Los delincuentes que intentan atacar instituciones financieras tienen operación global y cuando logran infiltrarse, suelen hacerlo a través de participantes que tienen recursos locales, es decir, los que tienen más ventanas de vulnerabilidad, advirtió el director general del sistema de pagos e infraestructura de mercados de Banxico, Miguel Díaz Díaz.
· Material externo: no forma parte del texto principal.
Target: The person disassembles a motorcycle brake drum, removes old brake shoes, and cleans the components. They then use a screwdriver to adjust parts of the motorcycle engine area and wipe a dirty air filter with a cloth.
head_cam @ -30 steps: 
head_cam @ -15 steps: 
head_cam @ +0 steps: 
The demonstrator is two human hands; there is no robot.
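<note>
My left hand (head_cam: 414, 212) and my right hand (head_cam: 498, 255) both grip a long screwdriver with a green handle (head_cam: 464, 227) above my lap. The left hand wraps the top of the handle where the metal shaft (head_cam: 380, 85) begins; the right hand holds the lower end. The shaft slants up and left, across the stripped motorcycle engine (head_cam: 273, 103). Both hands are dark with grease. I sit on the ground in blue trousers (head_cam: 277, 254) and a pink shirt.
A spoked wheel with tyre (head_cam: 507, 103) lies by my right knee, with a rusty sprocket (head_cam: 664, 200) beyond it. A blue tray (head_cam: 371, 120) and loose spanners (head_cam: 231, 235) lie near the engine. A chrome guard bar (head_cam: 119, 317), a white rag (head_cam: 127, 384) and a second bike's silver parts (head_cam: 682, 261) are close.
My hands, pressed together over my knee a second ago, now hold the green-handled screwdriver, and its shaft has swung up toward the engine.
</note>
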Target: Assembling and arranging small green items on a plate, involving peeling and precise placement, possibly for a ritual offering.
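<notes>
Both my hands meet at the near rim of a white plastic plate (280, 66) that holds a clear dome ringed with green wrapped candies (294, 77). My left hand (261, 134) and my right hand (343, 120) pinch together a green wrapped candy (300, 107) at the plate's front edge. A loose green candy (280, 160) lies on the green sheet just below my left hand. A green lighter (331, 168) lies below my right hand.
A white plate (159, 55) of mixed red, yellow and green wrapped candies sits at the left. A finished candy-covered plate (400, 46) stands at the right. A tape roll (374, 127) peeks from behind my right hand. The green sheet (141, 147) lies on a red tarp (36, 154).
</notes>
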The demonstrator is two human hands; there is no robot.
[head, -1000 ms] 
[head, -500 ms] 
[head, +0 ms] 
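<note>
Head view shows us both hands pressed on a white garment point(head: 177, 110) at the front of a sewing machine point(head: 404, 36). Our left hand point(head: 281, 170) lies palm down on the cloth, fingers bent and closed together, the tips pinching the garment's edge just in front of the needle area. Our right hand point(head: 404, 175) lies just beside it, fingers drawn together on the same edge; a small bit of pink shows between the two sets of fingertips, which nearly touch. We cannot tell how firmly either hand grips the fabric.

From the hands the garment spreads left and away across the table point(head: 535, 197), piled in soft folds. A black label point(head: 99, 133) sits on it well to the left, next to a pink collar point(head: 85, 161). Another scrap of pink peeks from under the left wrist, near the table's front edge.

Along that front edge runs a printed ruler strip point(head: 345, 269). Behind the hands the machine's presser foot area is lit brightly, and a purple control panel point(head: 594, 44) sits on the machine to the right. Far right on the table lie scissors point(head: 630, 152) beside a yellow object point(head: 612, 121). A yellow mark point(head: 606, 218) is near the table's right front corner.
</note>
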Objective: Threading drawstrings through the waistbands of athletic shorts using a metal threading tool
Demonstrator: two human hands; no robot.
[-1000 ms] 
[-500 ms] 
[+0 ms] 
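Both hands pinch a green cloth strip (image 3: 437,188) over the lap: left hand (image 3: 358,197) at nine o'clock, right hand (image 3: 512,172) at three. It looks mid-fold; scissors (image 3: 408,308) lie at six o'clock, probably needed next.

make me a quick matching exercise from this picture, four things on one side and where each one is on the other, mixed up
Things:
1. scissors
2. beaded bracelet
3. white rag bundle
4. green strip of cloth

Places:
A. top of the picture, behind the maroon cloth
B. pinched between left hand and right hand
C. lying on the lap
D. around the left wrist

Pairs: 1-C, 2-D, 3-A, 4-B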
Aquí se genera una guerra armamentística muy dispareja a favor de los delincuentes, cuya operación y estrategia tiene una complejidad y profundidad de conocimiento tecnológico que no necesariamente está disponible para todas las empresas”, afirmó.

Durante su participación en el seminario sobre “Bancos Centrales en América Latina y su visión sobre la ciberseguridad”, organizado por HSBC y la empresa especializada Metabase Q, dijo que en muchas ocasiones son las propias empresas las que tienen fallas de ciberseguridad o manejo de ciberseguridad pues ellos mismos dejan “expedientes abiertos”.

Explicó que no son solo las instituciones financieras las que están vulnerables a un ataque cibernético, pues todas las que tienen una vida digital, deben trabajar en concientizar a todos los niveles desde los directorios ejecutivos hasta toda la infraestructura para fortalecer sus puntos críticos.

Luego, explicó que ante esta evidencia de una delincuencia global organizada, es mucho más relevante el esfuerzo conjunto de todos los países para cerrarles el paso.

Los delincuentes sí consiguen ponerse de acuerdo para desarrollar alta tecnología suficientemente rápido de manera que puedan vulnerar empresas que operan en el mundo digital. Y sí, van más rápido que las autoridades y los intentos por generar soluciones globales, observó.

En esto coincidió con la gerente general de supervisión de riesgos y análisis financiero de la Superintendencia de Servicios financieros de Banco Central de Uruguay, Gabriela Conde, quien dijo que “el eslabón más débil de la cadena es el que se corrompe”.

Son las personas, los descuidos, dejar la contraseña pegada en la computadora, lo que suele facilitar la entrada de ransomware.

Fintech, también en alerta

Acerca de la llegada de las fintech, Díaz Díaz comentó que, como comparten el mismo ecosistema del sector financiero, es importante garantizar que su operación no genere un problema de contagio sistémico.

Estamos tratando de generar una infraestructura neutra sobre las instituciones financieras reguladas que se conecten de manera que puedan aprovechar el mismo sistema, admitió.

Es verdad que su aparición ofrece grandes ventajas a la experiencia de los usuarios, pero sí es importante ver los huecos que generan al momento que se integran.

De los países más vulnerados

Luego, en entrevista, el CEO de la empresa de ciberseguridad Metabase Q, Mauricio Benavides, tomó el índice Global de Ciberseguridad de la Unión Internacional de Telecomunicaciones para explicar que México es uno de los 28 países más atacados de un universo de 175 países.

Somos un blanco bastante interesante. Al no estar tan protegidos, te vuelves un blanco mas fácil para el atacante que esté coordinado desde fuera del país”, explicó.

Detalló que son industrias de todos los sectores, las que están expuestas a ataques en tanto utilicen procesos digitales.